I mean, that's all fine and well. Just don't sell products then take them away after because you can. Imagine buying physical goods and having the business owner come to your house and take it away because it was costing them too much. Insanity.


So should they be obligated to keep supporting their servers forever?

The better analogy would be like me expecting NordicTrack to service my exercise equipment for free forever. They aren’t going to take my physical equipment away. But they also aren’t going to keep sending me replacement parts and service techs out anytime I call them unless I keep paying the annual warranty.

And before anyone replies that it must be shoddy equipment to keep needing repairs, heavily used exercise equipment constantly has moving parts that wear down.


I think you're missing my point. I don't mind that they switched to a subscription service, I fucking hate being lied to. Given that they eventually came around to grandfathering the purchasers (who I guess had to go click a button somewhere), they obviously knew they were wrong on that front.

Don't sell products then change them afterwards. I paid for a thing. Then they made it so that the thing I purchased required more payment indefinitely. That's bullshit.


Yes, they are obligated because that's what a lifetime subscription means even if they added snotty fine print in a EULA.

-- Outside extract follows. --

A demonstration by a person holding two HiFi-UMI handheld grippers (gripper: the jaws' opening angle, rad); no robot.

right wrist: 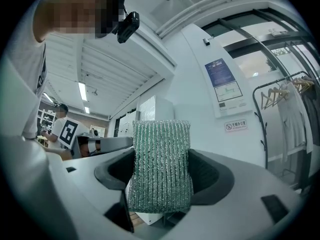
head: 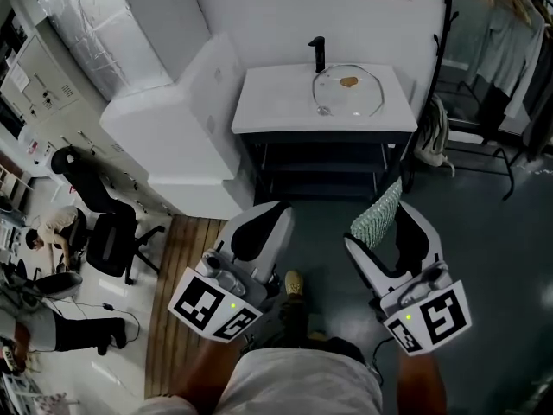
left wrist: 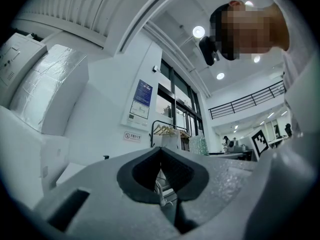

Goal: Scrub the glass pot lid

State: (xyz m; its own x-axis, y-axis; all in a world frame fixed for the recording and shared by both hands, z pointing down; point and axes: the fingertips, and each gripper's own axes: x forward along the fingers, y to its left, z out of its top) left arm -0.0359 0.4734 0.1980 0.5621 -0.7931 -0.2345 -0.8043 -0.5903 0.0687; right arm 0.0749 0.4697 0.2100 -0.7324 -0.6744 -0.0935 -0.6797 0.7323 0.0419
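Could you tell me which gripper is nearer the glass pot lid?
Right. The right gripper is nearly straight before the glass pot lid; the left gripper is offset leftward.

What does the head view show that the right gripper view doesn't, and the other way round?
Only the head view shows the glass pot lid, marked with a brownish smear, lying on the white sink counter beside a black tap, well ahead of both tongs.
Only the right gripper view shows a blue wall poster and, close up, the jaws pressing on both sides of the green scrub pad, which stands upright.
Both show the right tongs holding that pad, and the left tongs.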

And what court is going to force them to run servers forever and keep updating the software?



And the federal court is going to force a provider never to shut down a service?


You can't Socrates your way into a philosophical win here, especially by repeating the same tapped vein of questions. A bait-and-switch of lifetime service for a fee to a monthly service for a fee for the same feature set is not some precedent setting benchmark nor a useful time spent arguing on the internet about. Some people are rightfully still upset by the switch. Let me suggest we move on since you've not realized we can agree to disagree yet.